- PROBLEM DETAILS -
Could the data below be copied out in full, word for word?

- AVAILABLE DATA -
==============================

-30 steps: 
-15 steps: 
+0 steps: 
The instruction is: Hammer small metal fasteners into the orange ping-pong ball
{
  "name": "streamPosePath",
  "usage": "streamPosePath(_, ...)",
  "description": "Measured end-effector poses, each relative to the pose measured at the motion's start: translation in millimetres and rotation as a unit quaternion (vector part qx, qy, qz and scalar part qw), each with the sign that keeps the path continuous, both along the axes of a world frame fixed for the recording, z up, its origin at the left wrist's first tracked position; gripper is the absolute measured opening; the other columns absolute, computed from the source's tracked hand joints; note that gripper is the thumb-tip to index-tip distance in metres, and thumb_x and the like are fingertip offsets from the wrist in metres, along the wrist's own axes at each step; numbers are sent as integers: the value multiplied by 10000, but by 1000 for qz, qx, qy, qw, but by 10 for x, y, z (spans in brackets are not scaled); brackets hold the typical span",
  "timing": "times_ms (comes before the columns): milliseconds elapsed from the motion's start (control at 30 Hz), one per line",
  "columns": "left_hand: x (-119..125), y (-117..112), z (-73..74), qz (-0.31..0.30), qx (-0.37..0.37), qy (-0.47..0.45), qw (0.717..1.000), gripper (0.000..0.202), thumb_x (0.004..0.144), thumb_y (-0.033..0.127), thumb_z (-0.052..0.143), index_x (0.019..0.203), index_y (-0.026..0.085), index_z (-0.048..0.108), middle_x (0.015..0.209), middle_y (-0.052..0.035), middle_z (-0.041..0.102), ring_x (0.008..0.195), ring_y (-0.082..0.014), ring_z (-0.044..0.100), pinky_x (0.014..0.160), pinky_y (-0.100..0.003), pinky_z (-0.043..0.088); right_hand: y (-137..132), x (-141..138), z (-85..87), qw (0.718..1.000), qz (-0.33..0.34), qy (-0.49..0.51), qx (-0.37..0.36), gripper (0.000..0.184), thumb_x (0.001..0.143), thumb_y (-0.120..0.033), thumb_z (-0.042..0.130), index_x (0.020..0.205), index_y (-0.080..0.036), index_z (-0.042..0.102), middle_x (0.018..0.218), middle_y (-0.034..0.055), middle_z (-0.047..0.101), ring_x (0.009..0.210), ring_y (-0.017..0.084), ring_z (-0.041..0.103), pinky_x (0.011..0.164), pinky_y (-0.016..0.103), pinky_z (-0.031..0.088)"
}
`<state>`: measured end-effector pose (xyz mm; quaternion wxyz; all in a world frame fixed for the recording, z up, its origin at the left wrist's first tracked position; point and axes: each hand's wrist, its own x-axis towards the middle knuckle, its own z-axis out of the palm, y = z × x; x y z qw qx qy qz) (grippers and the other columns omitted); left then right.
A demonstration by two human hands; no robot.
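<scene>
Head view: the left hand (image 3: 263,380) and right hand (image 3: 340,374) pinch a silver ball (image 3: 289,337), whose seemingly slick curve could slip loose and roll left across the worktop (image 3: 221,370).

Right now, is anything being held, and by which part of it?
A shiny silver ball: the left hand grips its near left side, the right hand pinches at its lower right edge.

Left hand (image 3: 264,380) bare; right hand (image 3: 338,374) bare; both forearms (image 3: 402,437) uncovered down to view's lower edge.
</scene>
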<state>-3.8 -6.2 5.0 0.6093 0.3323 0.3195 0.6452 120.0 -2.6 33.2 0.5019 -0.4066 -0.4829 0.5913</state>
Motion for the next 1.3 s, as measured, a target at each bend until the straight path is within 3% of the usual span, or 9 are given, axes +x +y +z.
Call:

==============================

- OUTPUT OF THE EXERCISE -
-30 steps: 
-15 steps: 
+0 steps: 
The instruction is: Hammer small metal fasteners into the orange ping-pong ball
{
  "name": "streamPosePath",
  "usage": "streamPosePath(_, ...)",
  "description": "Measured end-effector poses, each relative to the pose measured at the motion's start: translation in millimetres and rotation as a unit quaternion (vector part qx, qy, qz and scalar part qw), each with the sign that keeps the path continuous, both along the axes of a world frame fixed for the recording, z up, its origin at the left wrist's first tracked position; gripper is the absolute measured opening; the other columns absolute, computed from the source's tracked hand joints; note that gripper is the thumb-tip to index-tip distance in metres, and thumb_x and the like are fingertip offsets from the wrist in metres, along the wrist's own axes at each step; numbers are sent as integers: the value multiplied by 10000, but by 1000 for qz, qx, qy, qw, but by 10 for x, y, z (spans in brackets are not scaled); brackets hold the typical span",
  "timing": "times_ms (comes before the columns): milliseconds elapsed from the motion's start (control at 30 Hz), one per line",
  "columns": "left_hand: x (-119..125), y (-117..112), z (-73..74), qz (-0.31..0.30), qx (-0.37..0.37), qy (-0.47..0.45), qw (0.717..1.000), gripper (0.000..0.202), thumb_x (0.004..0.144), thumb_y (-0.033..0.127), thumb_z (-0.052..0.143), index_x (0.019..0.203), index_y (-0.026..0.085), index_z (-0.048..0.108), middle_x (0.015..0.209), middle_y (-0.052..0.035), middle_z (-0.041..0.102), ring_x (0.008..0.195), ring_y (-0.082..0.014), ring_z (-0.044..0.100), pinky_x (0.014..0.160), pinky_y (-0.100..0.003), pinky_z (-0.043..0.088); right_hand: y (-137..132), x (-141..138), z (-85..87), qw (0.718..1.000), qz (-0.33..0.34), qy (-0.49..0.51), qx (-0.37..0.36), gripper (0.000..0.184), thumb_x (0.001..0.143), thumb_y (-0.120..0.033), thumb_z (-0.042..0.130), index_x (0.020..0.205), index_y (-0.080..0.036), index_z (-0.042..0.102), middle_x (0.018..0.218), middle_y (-0.034..0.055), middle_z (-0.047..0.101), ring_x (0.009..0.210), ring_y (-0.017..0.084), ring_z (-0.041..0.103), pinky_x (0.011..0.164), pinky_y (-0.016..0.103), pinky_z (-0.031..0.088)"
}
`<state>`: measured end-effector pose (xyz mm; quaternion wxyz; all in a world frame fixed for the recording, z up, its origin at the left wrist's first tracked position; point and axes: each hand's wrist, its own x-axis towards the middle knuckle, its own z-axis out of the palm, y = z × x; x y z qw qx qy qz) (grippers and the other columns omitted); left then right.
A demonstration by two human hands; no robot.
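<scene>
Head view: the left hand (image 3: 263,380) and right hand (image 3: 340,374) pinch a silver ball (image 3: 289,337), whose seemingly slick curve could slip loose and roll left across the worktop (image 3: 221,370).

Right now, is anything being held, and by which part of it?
A shiny silver ball: the left hand grips its near left side, the right hand pinches at its lower right edge.

Left hand (image 3: 264,380) bare; right hand (image 3: 338,374) bare; both forearms (image 3: 402,437) uncovered down to view's lower edge.
</scene>
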<state>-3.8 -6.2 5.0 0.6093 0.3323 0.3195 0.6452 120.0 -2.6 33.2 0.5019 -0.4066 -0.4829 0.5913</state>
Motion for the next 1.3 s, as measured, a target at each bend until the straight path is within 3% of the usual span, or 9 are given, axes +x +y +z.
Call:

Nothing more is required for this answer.